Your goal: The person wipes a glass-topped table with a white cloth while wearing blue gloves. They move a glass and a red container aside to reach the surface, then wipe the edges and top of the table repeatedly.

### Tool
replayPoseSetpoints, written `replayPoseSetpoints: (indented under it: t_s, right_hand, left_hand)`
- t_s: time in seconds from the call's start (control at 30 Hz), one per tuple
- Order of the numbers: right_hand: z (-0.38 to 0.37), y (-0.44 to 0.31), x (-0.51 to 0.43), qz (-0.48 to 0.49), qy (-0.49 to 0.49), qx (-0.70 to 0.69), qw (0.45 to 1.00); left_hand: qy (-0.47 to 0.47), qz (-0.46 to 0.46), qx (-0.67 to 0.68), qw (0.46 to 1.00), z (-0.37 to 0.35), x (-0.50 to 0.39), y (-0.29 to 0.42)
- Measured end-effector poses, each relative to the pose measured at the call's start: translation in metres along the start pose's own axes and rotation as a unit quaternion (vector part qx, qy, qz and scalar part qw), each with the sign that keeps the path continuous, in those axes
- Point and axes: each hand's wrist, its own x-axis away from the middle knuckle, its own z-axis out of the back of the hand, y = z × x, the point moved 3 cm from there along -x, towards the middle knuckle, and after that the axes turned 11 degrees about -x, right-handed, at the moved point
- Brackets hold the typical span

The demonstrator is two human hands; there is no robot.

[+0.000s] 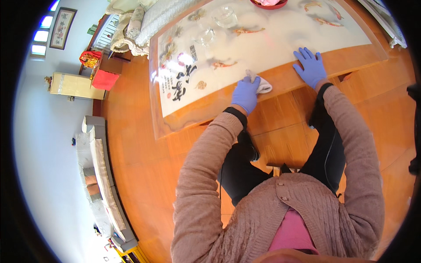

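Both hands wear blue-violet disposable gloves. My left hand (245, 95) presses a folded white cloth (264, 86) onto the near edge of a low table (210, 102). Part of the cloth is hidden beneath the fingers. To its right, my right hand (309, 66) rests flat on the same edge, fingers spread, holding nothing. A clear sheet covers the tabletop, over a printed picture of koi, flowers and black brush characters. One printed orange koi (224, 64) lies just beyond my left hand.
Two clear glass vessels, a bowl (225, 17) and a smaller one (207, 36), stand on the table's far left. At the far edge sits a red dish (269, 4) with pink contents. A lace-covered sofa (158, 24) is behind the table; a grey sofa (110, 190) lines the left wall.
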Motion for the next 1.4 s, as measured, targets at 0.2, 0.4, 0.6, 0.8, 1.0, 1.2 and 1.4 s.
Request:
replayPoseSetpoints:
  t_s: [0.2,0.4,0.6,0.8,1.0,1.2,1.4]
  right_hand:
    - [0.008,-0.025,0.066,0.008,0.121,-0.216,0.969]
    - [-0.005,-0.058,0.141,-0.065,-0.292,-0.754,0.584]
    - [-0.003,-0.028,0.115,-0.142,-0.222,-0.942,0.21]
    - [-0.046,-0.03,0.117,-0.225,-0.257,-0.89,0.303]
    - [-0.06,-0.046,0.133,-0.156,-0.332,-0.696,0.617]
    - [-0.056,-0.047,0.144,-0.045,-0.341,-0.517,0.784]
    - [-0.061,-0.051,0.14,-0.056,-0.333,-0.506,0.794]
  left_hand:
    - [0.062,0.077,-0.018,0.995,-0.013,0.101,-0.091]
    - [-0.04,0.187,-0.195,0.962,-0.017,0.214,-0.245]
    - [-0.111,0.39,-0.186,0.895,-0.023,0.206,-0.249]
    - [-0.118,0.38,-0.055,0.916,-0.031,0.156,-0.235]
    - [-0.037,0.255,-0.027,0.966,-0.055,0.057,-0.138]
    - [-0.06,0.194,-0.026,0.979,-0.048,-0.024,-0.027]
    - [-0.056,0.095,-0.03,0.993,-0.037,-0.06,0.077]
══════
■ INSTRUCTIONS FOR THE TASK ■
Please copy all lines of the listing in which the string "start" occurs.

■ SOLVED EXERCISE ■
- t_s: time in seconds from the call's start (control at 30 Hz), one per tuple
- Measured end-effector poses, each relative to the pose measured at the call's start: translation in metres along the start pose's own axes and rotation as a unit quaternion (vector part qx, qy, qz and scalar part qw), each with the sign that keeps the path continuous, in those axes

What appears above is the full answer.